AI Research Group From NVIDIA Unveils An Advanced Framework To Estimate Physically Correct Human Motions

It is no secret that human motion synthesis has been a complex and, as of yet, unmet need. Existing techniques are limited by the lack in quality capture data, which can be expensive to acquire for training purposes – especially with current technology limitations such as human slow-mo videos.

A research team from NVIDIA, University of Toronto and Vector Institute developed a method for generating human motion based on monocular RGB videos that do not require expensive equipment like motion capture. The new system, which is more efficient and accurate than previous ones in its class, uses contact invariant optimization to refine noisy image-based pose estimates by enforcing physics constraints through computing forces interacting with each other naturally. The researchers refine the model by feeding it through a time-series generative network that synthesizes future motion and contact forces.

By introducing a smooth contact loss function, the team could refine pose estimates without using separately trained detectors or solving nonlinear programming problems. The study also demonstrates that when combined with the presented physics-based optimization, even without access to motion capture datasets, it is still possible and sufficient for an algorithm or model trained through visual pose estimation alone.
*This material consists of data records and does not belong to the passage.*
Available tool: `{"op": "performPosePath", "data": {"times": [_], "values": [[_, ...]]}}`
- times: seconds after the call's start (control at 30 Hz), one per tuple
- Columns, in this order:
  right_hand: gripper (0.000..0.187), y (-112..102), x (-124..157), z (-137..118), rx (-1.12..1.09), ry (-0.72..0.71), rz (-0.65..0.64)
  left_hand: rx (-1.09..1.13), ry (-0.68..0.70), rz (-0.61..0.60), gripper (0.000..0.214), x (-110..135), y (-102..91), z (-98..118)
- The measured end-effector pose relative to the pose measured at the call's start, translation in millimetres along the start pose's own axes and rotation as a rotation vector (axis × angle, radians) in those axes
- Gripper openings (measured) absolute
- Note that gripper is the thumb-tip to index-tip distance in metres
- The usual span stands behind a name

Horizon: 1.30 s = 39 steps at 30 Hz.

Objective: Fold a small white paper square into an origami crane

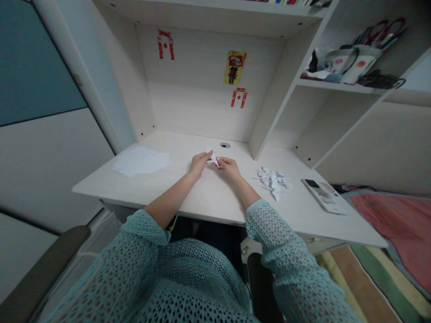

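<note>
Between both hands, over the far middle of the white desk, is a small folded piece of white paper (213,157) with pointed ends. My left hand (200,162) pinches it from the left, near its upper part. From the right, my right hand (227,165) grips its lower end between thumb and fingers. Part of the fold is hidden behind the fingers. To the right lies a pile of folded white paper pieces (273,179), several of them pointed like paper cranes. Off to the left, flat sheets of white paper (141,160) lie loosely stacked.
A phone (323,196) lies on the desk (205,202) at the right. Behind the hands is a cable hole (225,145). An upright divider (281,103) meets the desk at the back. Cups (360,63) with scissors and pens stand on a shelf. Chair armrests flank me.
</note>
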State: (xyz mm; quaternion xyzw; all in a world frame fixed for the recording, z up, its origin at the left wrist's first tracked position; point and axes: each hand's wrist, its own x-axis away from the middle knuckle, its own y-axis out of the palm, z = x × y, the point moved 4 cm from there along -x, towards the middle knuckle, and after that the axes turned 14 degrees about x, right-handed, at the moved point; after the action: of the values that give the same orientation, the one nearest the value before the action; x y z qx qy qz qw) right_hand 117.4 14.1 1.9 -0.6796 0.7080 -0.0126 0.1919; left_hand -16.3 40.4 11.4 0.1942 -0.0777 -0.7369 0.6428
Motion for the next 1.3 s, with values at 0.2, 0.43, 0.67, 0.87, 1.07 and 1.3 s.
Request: {"op": "performPosePath", "data": {"times": [0.2,0.43,0.67,0.87,1.07,1.3], "values": [[0.038,-1,2,-1,-0.031,0.035,-0.017,0.03,-0.013,0.027,0.044,-2,-1.1,0],[0.04,-2,4,-13,0.055,-0.112,0.042,0.037,-0.008,0.076,0.036,3,-0.1,5],[0.034,0,10,-26,0.2,-0.259,0.05,0.018,0.0,0.049,0.032,2,-0.1,2],[0.024,-4,10,-22,0.335,-0.258,0.129,-0.093,0.033,0.008,0.042,-2,-1.8,-2],[0.021,-12,15,-30,0.527,-0.356,0.241,-0.221,0.056,-0.052,0.043,-2,1.9,-1],[0.021,-15,17,-33,0.69,-0.473,0.321,-0.148,-0.116,-0.06,0.037,3,7.7,-1]]}}
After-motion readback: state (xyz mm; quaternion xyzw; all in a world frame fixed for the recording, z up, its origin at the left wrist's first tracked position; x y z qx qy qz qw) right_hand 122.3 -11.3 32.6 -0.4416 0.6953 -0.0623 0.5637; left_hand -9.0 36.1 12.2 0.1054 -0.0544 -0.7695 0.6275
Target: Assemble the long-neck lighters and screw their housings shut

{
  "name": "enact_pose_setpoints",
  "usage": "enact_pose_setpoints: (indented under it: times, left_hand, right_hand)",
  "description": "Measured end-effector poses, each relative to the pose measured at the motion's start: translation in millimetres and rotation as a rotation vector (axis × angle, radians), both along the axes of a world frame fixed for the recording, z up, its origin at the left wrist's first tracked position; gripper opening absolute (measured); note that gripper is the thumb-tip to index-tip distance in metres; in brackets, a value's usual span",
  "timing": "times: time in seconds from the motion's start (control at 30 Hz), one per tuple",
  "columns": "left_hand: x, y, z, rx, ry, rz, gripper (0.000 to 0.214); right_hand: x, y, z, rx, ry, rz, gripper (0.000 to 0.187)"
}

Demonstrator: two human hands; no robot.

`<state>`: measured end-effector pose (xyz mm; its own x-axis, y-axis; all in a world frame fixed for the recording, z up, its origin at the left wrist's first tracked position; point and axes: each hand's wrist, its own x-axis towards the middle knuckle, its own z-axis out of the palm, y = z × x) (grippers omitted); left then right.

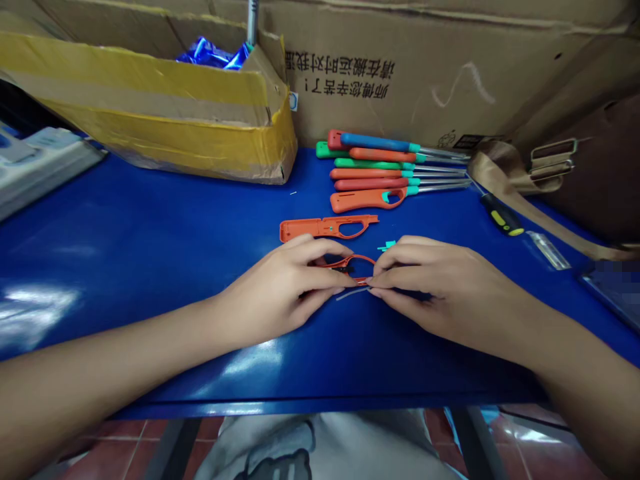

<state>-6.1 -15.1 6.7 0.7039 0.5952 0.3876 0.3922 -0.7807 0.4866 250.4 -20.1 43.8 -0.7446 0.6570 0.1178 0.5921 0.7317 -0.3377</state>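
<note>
Two hands, left hand (287, 283) and right hand (433, 287), pinch an orange lighter shell (356, 265); another shell half (325, 228) lies at 12 o'clock.

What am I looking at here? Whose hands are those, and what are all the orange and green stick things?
The picture comes from a camera worn on a person's head, looking down, so you see their own two arms reaching forward. The left hand and the right hand meet in the middle and together pinch a small orange plastic piece over a blue table. Just beyond it lies an orange half shell, shaped like a handle with a finger hole. Farther back is a row of long lighters with orange, green and blue handles and thin metal tubes. To the right lies a screwdriver with a black and yellow grip. On the left sits a cardboard box with yellow tape.
</note>
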Motion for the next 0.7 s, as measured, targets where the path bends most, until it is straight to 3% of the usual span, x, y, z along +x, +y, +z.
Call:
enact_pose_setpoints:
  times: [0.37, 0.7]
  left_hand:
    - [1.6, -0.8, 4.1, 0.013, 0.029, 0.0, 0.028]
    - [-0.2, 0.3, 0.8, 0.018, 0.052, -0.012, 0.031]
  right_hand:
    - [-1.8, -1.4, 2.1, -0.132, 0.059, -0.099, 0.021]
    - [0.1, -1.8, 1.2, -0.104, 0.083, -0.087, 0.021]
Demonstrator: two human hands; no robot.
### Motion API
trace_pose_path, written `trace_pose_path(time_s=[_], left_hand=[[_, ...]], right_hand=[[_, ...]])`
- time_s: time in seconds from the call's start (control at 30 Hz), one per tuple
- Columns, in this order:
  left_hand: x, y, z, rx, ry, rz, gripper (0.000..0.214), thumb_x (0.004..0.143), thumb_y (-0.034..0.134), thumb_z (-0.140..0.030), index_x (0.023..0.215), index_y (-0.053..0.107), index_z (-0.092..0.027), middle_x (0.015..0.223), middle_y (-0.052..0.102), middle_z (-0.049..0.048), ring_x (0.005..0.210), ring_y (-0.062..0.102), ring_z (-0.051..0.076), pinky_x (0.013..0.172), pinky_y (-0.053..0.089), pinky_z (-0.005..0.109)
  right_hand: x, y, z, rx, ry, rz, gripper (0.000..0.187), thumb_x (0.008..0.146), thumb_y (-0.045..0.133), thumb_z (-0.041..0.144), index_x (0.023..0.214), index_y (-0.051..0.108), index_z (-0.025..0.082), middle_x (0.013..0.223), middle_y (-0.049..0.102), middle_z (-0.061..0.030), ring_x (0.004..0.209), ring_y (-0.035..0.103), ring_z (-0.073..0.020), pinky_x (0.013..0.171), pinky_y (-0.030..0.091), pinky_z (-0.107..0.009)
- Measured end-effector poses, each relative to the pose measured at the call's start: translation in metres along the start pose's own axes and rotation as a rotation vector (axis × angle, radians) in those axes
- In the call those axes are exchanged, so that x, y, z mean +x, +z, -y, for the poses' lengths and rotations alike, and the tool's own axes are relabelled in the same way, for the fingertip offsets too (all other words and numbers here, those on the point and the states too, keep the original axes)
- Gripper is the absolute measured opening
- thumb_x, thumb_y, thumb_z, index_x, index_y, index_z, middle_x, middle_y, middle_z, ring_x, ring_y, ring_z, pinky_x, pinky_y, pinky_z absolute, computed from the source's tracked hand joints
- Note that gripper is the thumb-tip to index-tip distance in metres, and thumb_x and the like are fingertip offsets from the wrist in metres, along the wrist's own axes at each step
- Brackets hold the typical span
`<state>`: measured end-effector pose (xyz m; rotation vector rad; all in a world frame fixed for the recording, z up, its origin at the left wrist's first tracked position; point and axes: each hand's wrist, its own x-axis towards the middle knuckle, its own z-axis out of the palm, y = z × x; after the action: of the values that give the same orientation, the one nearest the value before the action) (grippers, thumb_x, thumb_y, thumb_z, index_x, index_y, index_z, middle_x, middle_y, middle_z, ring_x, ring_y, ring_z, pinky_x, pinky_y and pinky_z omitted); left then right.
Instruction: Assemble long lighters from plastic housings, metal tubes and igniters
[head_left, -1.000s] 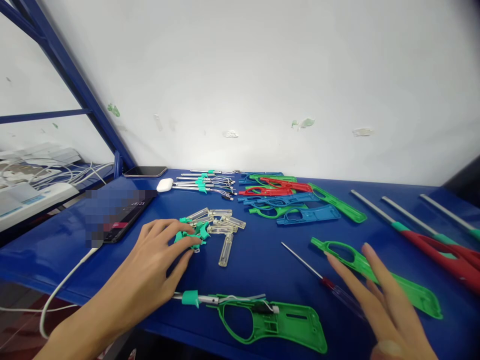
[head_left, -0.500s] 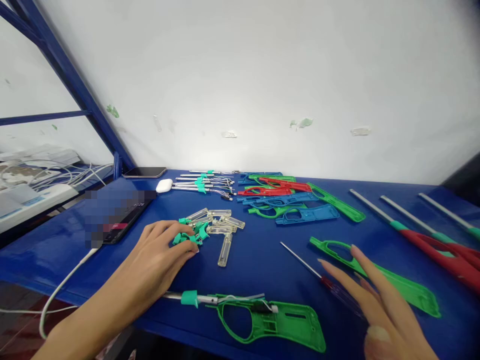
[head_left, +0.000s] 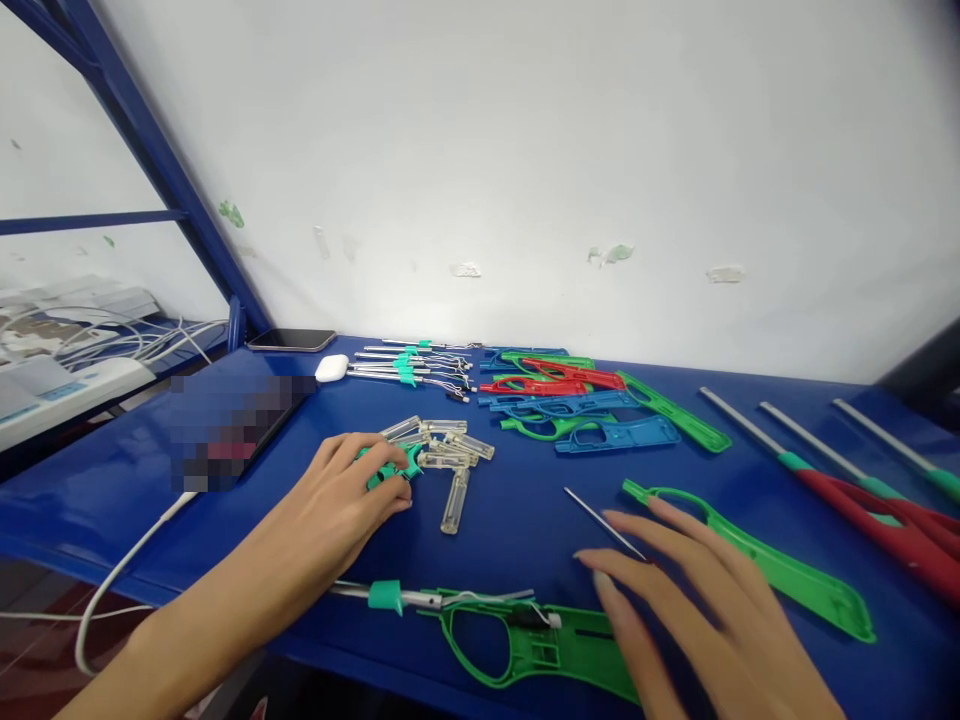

The referred method was validated on the Human3.6m dataset and demonstrated both qualitatively and quantitatively improved motion synthesis quality and physical plausibility achieved by the proposed model compared to prior work such as PhysCap or HMR models.

Key takeaways:

  • In this research, a new framework was introduced for training motion synthesis models from raw video pose estimations without using any of the expensive and time-consuming processes.
  • The proposed framework refines noisy pose estimates by enforcing physics constraints through contact invariant optimization, including the computation of contact forces. 
  • Time-series generative model was then trained on the refined poses, synthesizing both future motion and contact forces.
  • The detailed analysis of the results demonstrated significant performance boosts in pose estimation via a physics-based refinement and motion synthesis from video.